Description of problem: PR e2es and image jobs are failing with: 2019/03/28 19:16:49 Create release image registry.svc.ci.openshift.org/ci-op-g0f7xrtp/release:latest 2019/03/28 19:17:51 error: unable to signal to artifacts container to terminate in pod release-latest, triggering deletion: could not run remote command: unable to upgrade connection: container not found ("artifacts") 2019/03/28 19:17:51 error: unable to retrieve artifacts from pod release-latest: could not read gzipped artifacts: unable to upgrade connection: container not found ("artifacts") 2019/03/28 19:17:57 Ran for 5m37s error: could not run steps: release "release-latest" failed: pod release-latest was already deleted Example: https://openshift-gce-devel.appspot.com/build/origin-ci-test/pr-logs/pull/openshift_console/1346/pull-ci-openshift-console-master-e2e-aws/396/#operator-create-the-release-image-containing-all-images-built-by-this-job
i think this is our most common ci/infra failure right now.
This was root-caused to be from a slew of evictions on nodes that could not remove unused image layers in image garbage control. We upgraded the kubelets in our node pool and verified that the new kubelet correctly removed the stubborn layers, so this should not be an issue any longer.
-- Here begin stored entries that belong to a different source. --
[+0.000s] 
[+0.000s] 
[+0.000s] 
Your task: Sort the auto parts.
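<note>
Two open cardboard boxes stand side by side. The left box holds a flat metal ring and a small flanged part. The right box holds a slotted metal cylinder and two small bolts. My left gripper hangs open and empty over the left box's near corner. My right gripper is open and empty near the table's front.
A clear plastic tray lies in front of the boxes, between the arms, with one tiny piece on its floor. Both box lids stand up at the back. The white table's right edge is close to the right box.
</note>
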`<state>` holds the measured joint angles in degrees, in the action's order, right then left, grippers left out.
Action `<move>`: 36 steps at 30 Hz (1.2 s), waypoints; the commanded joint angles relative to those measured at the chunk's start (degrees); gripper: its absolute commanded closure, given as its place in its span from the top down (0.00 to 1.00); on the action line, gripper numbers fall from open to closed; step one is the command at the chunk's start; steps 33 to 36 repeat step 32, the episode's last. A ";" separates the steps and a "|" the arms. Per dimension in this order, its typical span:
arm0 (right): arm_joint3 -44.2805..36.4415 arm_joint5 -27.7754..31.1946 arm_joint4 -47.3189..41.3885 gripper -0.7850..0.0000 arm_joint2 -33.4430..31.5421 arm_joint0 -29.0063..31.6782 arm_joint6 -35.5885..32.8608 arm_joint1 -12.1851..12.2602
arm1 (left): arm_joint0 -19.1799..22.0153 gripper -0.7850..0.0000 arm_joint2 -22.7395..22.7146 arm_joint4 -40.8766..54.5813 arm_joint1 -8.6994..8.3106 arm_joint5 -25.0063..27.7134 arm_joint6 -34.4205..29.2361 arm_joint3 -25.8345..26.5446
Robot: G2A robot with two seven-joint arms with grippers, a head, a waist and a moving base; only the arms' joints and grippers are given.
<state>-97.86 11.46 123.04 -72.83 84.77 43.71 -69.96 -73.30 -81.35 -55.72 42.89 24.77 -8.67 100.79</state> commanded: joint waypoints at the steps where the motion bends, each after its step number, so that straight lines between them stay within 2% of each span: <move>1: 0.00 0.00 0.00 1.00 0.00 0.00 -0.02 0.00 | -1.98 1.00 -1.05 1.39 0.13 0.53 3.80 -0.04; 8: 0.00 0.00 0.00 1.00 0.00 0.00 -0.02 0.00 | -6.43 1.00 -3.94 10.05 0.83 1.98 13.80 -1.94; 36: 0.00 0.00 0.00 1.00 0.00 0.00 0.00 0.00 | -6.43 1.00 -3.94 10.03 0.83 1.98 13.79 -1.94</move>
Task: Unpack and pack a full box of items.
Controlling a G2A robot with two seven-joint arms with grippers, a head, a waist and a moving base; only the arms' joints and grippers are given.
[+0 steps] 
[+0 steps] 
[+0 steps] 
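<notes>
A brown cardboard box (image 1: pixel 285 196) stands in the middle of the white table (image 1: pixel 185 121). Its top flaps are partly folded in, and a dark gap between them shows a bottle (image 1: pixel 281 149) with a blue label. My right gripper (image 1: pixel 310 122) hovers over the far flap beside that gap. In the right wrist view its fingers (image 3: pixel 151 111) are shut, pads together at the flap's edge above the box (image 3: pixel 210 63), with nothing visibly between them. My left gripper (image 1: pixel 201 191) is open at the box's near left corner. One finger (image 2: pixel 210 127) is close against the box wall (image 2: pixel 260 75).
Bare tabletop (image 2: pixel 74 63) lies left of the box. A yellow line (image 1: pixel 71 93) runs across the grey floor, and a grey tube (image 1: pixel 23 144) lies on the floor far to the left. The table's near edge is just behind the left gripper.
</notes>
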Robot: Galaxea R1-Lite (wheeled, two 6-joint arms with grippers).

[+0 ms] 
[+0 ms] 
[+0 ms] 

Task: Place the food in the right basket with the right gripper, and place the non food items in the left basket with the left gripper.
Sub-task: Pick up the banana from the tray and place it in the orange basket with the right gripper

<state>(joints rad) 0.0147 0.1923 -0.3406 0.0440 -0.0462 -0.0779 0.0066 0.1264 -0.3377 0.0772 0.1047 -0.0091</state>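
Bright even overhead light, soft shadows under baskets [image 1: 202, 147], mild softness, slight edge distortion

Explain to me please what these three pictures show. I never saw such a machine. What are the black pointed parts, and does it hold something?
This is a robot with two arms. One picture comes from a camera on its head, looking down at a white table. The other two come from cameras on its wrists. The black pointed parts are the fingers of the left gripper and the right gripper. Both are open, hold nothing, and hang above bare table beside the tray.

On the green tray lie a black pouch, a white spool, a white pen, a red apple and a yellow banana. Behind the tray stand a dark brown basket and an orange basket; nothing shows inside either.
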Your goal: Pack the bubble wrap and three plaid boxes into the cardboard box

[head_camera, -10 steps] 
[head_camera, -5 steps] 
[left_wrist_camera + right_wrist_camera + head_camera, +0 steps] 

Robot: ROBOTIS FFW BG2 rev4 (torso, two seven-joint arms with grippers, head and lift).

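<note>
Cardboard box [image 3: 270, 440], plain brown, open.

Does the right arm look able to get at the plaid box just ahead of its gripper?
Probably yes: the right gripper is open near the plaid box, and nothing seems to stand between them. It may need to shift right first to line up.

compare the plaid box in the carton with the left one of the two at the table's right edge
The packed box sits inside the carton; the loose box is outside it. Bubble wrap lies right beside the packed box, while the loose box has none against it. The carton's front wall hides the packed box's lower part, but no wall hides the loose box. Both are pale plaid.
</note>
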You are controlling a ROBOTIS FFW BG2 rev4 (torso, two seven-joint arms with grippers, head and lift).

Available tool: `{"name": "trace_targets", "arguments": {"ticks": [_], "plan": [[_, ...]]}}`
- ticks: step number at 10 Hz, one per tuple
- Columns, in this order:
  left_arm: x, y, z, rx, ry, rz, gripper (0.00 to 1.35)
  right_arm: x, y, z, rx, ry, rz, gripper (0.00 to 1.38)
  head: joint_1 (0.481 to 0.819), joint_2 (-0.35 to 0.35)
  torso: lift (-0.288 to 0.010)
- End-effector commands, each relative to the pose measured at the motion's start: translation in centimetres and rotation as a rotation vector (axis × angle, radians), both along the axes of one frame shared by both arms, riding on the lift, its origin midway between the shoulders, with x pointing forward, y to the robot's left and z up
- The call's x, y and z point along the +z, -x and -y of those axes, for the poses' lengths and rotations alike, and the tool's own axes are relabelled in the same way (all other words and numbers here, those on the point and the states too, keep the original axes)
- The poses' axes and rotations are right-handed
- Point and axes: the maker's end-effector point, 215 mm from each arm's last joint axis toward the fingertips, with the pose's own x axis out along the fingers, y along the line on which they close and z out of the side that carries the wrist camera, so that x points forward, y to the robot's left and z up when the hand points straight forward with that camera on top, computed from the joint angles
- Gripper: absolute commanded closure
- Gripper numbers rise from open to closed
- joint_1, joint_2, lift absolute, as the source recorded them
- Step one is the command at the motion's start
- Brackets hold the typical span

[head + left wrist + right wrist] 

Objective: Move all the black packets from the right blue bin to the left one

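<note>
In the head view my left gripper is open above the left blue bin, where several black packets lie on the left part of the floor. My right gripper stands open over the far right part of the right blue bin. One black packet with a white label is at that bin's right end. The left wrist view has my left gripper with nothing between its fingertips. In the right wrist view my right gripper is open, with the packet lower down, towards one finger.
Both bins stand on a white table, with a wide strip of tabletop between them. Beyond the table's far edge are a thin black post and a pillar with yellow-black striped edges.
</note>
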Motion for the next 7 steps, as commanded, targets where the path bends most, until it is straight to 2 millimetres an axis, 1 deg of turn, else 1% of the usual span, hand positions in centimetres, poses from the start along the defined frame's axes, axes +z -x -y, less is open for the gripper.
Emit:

Looks like this happens again? pod release-latest was already deletedpod release-latest was already deleted
Seeing this being the cause of 2% failures today. Some recent PRs where this is happening: https://openshift-gce-devel.appspot.com/build/origin-ci-test/pr-logs/pull/22643/pull-ci-openshift-origin-master-e2e-aws-serial/5298/ https://openshift-gce-devel.appspot.com/build/origin-ci-test/pr-logs/pull/22643/pull-ci-openshift-origin-master-e2e-aws-image-registry/431/ https://openshift-gce-devel.appspot.com/build/origin-ci-test/pr-logs/pull/22643/pull-ci-openshift-origin-master-e2e-aws-image-registry/431/
This is still happening 42/2621 runs https://search.svc.ci.openshift.org/?search=was+already+deleted&maxAge=48h&context=2&type=all https://openshift-gce-devel.appspot.com/build/origin-ci-test/pr-logs/pull/22706/pull-ci-openshift-origin-master-e2e-aws-serial/5466/ https://openshift-gce-devel.appspot.com/build/origin-ci-test/pr-logs/pull/22706/pull-ci-openshift-origin-master-e2e-aws-serial/5466/ https://openshift-gce-devel.appspot.com/build/origin-ci-test/pr-logs/pull/22707/pull-ci-openshift-origin-master-images/5602/
While the original issue at hand were evictions from the kubelet, this JIRA issue tracks the work to handle the messaging on these cases better: https://jira.coreos.com/browse/DPTP-366
Lowering priority as this bug is now scoped to the poor messaging but the underlying issue that was high priority is fixed.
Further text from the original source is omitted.